Online retailers have played a crucial role in making shopping easy for us. Nobody could have thought of buying anything at just the click of a mouse. Moreover, the convenience came in at a lower price too, since these retailers were not like the traditional ones who have to splurge on maintaining their stores.
Emergence of online giants such as Amazon.com, Inc. (NASDAQ:AMZN) has given a hard blow to retailers such as Wal-Mart Stores, Inc. (NYSE:WMT), who fail to keep their prices as competitive as the former. Moreover, Wal-Mart and other similar retailers have been suffering from the problem of “showrooming,” wherein customers try the product in its stores and then buy it online. Huge costs made it difficult for Wal-Mart to make its prices competitive to Amazon so much so that Wal-Mart has started keeping smaller stores. These stores are more accessible to the customers as well as low on cost.
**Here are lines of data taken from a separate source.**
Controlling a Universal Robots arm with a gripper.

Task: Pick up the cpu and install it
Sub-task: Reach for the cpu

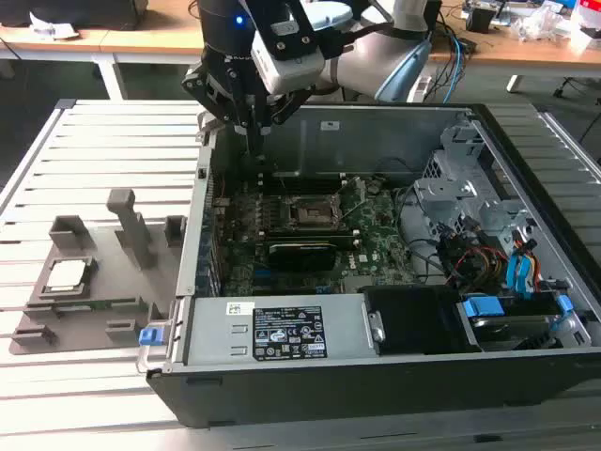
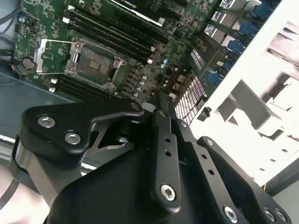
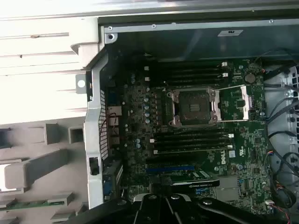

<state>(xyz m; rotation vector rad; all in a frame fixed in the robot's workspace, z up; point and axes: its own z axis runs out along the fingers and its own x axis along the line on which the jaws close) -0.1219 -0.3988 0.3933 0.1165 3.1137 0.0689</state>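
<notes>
Exterior view: the cpu sits on a grey tray outside the computer case, on the exterior view's left. The case bears a white printed label. The gripper hangs over the case's far edge.
Second wrist view: jaws pressed together, empty.
First wrist view: the socket inside the case lies open.

At the exterior view's left, the cpu has a silvery metal top and sits in a matt grey plastic tray. The computer case is dull grey sheet metal; the motherboard green, faintly glossy. The gripper is matt black with shiny screws.
</notes>
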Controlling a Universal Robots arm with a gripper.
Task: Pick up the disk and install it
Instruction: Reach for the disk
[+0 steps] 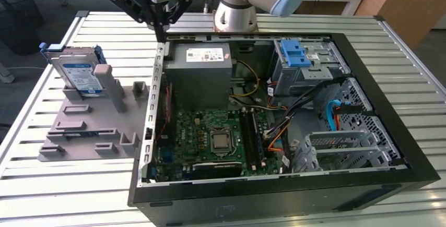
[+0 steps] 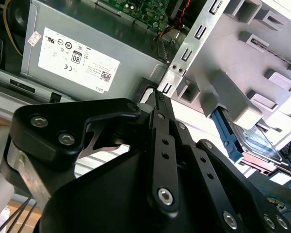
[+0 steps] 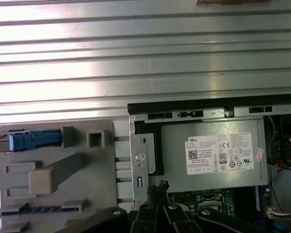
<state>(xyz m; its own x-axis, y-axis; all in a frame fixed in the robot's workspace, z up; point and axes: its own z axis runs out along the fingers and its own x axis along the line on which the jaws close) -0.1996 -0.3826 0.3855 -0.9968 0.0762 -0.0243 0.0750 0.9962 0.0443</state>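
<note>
I see my gripper [image 1: 162, 28] hanging empty with its fingers pinched together, over the far left corner of the computer case [image 1: 154, 96]. The disk [image 1: 78, 73] stands on edge in the grey rack [image 1: 83, 133], well apart towards the exterior view's left. Its top edge runs left to right, and the room above it is open.

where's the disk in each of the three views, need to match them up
Exterior view: the disk stands upright in the grey holder at the exterior view's left, outside the computer case.
Second wrist view: the disk sits behind a grey holder post, beyond the case's edge.
First wrist view: the disk is edge-on, blue rail showing, in the holder beside the case.
Shared landmark: the grey power supply with its white sticker.
</note>
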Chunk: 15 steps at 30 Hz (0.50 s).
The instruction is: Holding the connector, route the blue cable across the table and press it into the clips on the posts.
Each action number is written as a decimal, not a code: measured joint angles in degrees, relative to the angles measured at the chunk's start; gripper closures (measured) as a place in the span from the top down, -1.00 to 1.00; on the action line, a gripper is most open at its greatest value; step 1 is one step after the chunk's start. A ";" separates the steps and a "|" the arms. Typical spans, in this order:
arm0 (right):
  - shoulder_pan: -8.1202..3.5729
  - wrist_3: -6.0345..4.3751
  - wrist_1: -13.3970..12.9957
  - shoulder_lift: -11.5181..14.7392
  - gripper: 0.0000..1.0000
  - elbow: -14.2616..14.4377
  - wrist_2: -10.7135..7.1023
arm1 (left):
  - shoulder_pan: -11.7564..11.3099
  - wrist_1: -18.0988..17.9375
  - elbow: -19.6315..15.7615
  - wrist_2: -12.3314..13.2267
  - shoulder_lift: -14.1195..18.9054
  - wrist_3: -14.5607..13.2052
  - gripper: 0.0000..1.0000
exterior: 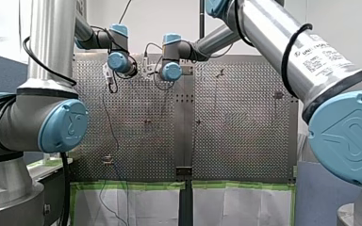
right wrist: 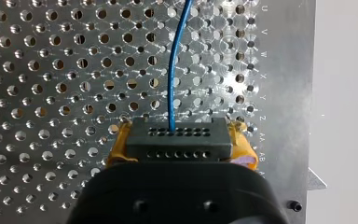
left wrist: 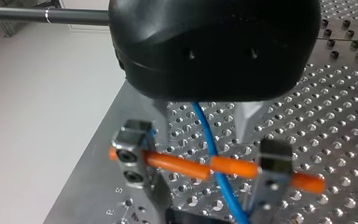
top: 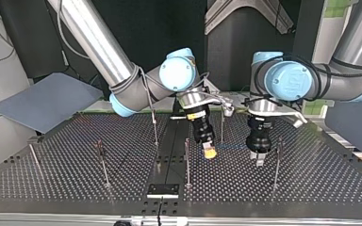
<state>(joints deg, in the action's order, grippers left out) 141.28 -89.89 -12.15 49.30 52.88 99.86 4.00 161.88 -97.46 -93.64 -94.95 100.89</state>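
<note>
My right end effector (top: 209,151), with yellow pads, is clamped on the black connector (right wrist: 177,140), low over the perforated tabletop (right wrist: 51,70). The blue cable (right wrist: 171,70) leaves the connector and runs ahead across the holes. My left end effector (left wrist: 204,168) stands wide. The cable passes between its metal fingers (left wrist: 131,154), crossing an orange rod (left wrist: 177,164) that spans them. Thin posts (top: 187,162) stand near both.
</note>
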 joint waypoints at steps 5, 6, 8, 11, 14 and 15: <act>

In fact, the online giant has not only given stiff competition to other super market operators but also companies such as Best Buy and Barnes & Noble, Inc. (NYSE:BKS) who are facing problems in selling electronics and books, respectively. Barnes & Noble has been witnessing sharp decline in footfall since people find it easier to read books online. With the emergence of e-books, people don’t even have to carry the books with them. However, Barnes & Noble has been able to find a way out and has taken initiatives such as the launch of Nook, an e-book reader, which can prove to be detrimental to Amazon’s Kindle sales.
Some Obstacles Seen…
Because of Amazon’s unique business model, the company was enjoying a number of benefits, the most important being the absence of sales tax. This enabled the retailer to offer lower prices and attract customers in hordes. However, with the imposition of sales tax on Amazon recently by the Government, there seems to be some respite for these retailers. This will act as a major obstacle for the online giant since this will make Amazon’s products expensive.
It seems that the new rule has already affecting Amazon. Its recent results failed to meet analysts’ expectations as the earnings took a sharp dip of 45% over last year. But the most interesting part is that though the company registered a lackluster quarter and gave a dull outlook, its stock prices shot up. This is mainly because of the company’s stunning operating margins as well as investors’ belief in Amazon’s future.